LEMON SORBET WITH CHERRY COMPOTE

By Apicius International School of Hospitality

PORTIONS: 6 pp

This sweet, refreshing dessert is today popular around the world, served between courses to cleanse one’s pallet or at the end of a meal for a light fruity finnish.
Sorbet is easy to make and perfect during the hot summer nights. Made from only sugar, water, fruit juices it is low in fat unlike ice-cream and gelato and is perfect for keeping the summer diet in order and looking great at the beach.

Cooking: 10 min

Cottura: 20 min

Ingrediants

Ingredients

— 250g sugar

— Zest of 4 lemons

— 400ml cups lemon juice

— 2 egg whites, lightly whisked

— 400ml water

CHERRY COMPOTE

— 500g cherries

— 50g powdered sugar

— 50ml cherry liquor

— 10 mint leaves

— Zest of 1 lemon and its juice

Instructions

  1. Combine sugar, water and lemon zest in a saucepan over medium heat. Cook, stirring, for 5 minutes or until sugar is dissolved. Simmer, without stirring, for 10 minutes or until mixture thickens slightly. Remove from heat. Cool completely.
  2. Strain sugar mixture over a bowl. Stir in lemon juice. Pour into a shallow pan and place into the freezer for 1 hour.
    Transfer fruit mixture to a food processor.

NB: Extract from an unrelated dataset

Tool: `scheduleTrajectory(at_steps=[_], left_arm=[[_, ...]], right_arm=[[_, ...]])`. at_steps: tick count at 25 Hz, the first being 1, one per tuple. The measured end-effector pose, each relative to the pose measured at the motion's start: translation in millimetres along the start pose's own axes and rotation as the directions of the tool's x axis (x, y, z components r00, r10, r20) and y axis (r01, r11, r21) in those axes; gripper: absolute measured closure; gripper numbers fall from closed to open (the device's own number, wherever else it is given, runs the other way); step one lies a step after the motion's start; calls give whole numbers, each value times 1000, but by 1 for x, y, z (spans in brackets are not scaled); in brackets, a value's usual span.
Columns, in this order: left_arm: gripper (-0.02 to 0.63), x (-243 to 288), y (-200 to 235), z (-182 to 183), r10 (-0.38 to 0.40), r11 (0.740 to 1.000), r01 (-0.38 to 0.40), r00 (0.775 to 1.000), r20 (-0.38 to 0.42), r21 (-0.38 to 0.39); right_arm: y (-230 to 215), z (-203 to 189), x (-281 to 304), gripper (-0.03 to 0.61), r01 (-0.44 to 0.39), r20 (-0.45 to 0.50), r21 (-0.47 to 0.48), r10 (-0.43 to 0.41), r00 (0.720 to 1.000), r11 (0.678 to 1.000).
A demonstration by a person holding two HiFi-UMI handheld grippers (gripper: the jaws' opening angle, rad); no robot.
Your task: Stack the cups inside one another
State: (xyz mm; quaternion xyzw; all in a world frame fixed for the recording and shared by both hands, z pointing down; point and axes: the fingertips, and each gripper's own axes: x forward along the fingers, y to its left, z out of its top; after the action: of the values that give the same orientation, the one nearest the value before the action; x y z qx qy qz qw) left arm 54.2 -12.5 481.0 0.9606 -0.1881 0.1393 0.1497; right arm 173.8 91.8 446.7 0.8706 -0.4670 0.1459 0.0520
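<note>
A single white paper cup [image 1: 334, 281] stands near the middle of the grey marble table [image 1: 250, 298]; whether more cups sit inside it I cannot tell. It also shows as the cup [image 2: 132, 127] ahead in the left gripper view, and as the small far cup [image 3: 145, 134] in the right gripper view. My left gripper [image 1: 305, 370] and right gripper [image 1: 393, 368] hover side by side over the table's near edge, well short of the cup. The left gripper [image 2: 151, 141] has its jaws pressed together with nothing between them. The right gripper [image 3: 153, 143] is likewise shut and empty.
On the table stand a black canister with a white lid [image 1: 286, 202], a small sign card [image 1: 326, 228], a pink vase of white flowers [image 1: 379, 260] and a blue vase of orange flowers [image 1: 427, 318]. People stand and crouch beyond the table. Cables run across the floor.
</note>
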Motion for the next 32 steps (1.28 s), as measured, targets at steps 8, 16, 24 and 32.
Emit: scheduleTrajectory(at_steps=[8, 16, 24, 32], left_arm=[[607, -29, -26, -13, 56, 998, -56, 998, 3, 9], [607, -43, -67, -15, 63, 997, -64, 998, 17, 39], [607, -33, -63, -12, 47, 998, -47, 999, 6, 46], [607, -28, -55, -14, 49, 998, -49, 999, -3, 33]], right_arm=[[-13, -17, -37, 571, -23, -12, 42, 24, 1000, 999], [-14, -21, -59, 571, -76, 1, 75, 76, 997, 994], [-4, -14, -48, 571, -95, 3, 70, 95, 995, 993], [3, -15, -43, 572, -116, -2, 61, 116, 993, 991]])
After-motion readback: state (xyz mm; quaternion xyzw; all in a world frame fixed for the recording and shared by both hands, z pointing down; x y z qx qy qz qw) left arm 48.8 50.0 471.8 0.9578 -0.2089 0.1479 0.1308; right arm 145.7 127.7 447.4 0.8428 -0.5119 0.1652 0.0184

Add eggwhites. Process until smooth but not melted. Pour mixture into a deep container and freeze until set. Remove the sorbet at lest 10min before serving to allow the sorbet to return too its correct texture.
  3. Take your cherries wash and pit them. In a pan on low heat add your cherries pitted and clean in the pan with powdered sugar. Deglaze and flambe your cherries with the liquor and once the alcohol is cooked out add your lemon zest, juice and finely chopped mint. cook until the cherries are soft.
    Cool and serve with your sorbet.